Understand the evolutionary lineage of your target. If you perturb or target ancient molecules, you will find that you almost always get some biological effect but it is often quite difficult to avoid unintended side effects. Most ancient molecules have been co-opted into serving multiple functions, especially functions that evolved from the same system. You may end up repeating Tegenro experience.

For example, inflammation and immunity are closely linked, and most people would recognize that right away. However, some people may not know that in primitive animals and insects, the coagulation system and the immune system are one and the same. This is probably why so many factors involved in immune response overlap with factors involved in coagulation, and why it is difficult to fully understand one system without understanding the other.

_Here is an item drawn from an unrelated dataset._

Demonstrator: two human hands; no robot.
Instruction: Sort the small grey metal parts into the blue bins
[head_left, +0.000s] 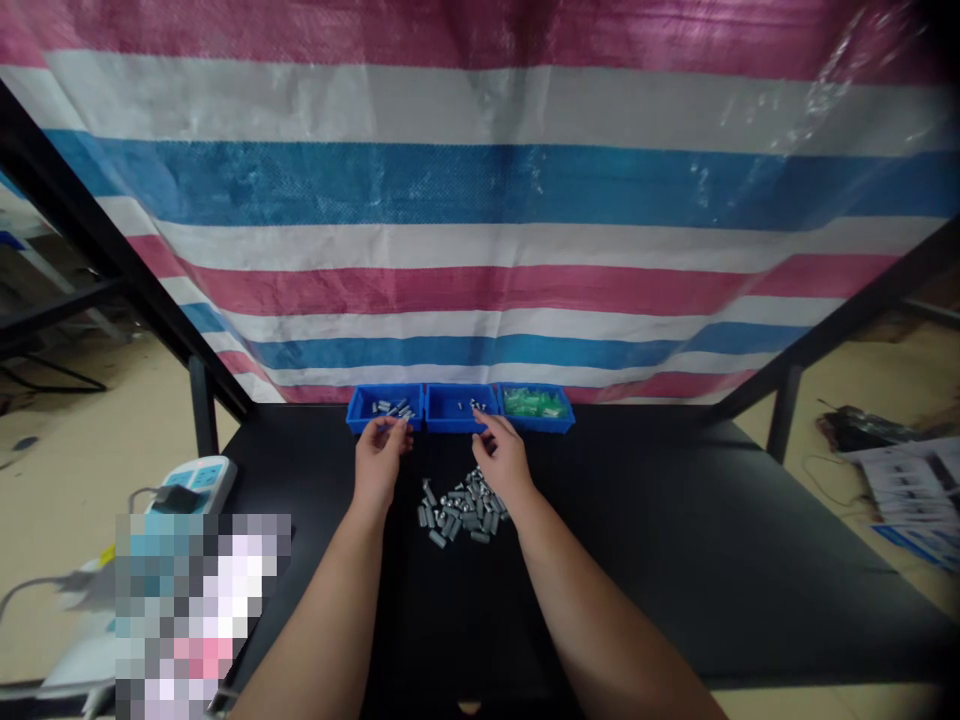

As another example, serotonin is an ancient molecule used to signal satiety in mollusks and other animals very distant from humans. This means that serotonin’s role in appetite is likely very old. Typically, ancient systems that are shared across very disparate animals tend to have a central role in the biology of the function it is involved in.

Look at natural experiments

If you have a target, the first thing you should do is see if there are natural mutants. If you don’t find any reports of the gene being mutated or deleted in people, that’s a bad sign. Typically, it means it is critical for survival because almost every gene that is not vital has a case report or two of human mutant in the literature. If the mutation has absolutely no effect, that’s bad sign as well. What you want is a natural knockout that has the phenotype that is consistent with your hypothesis.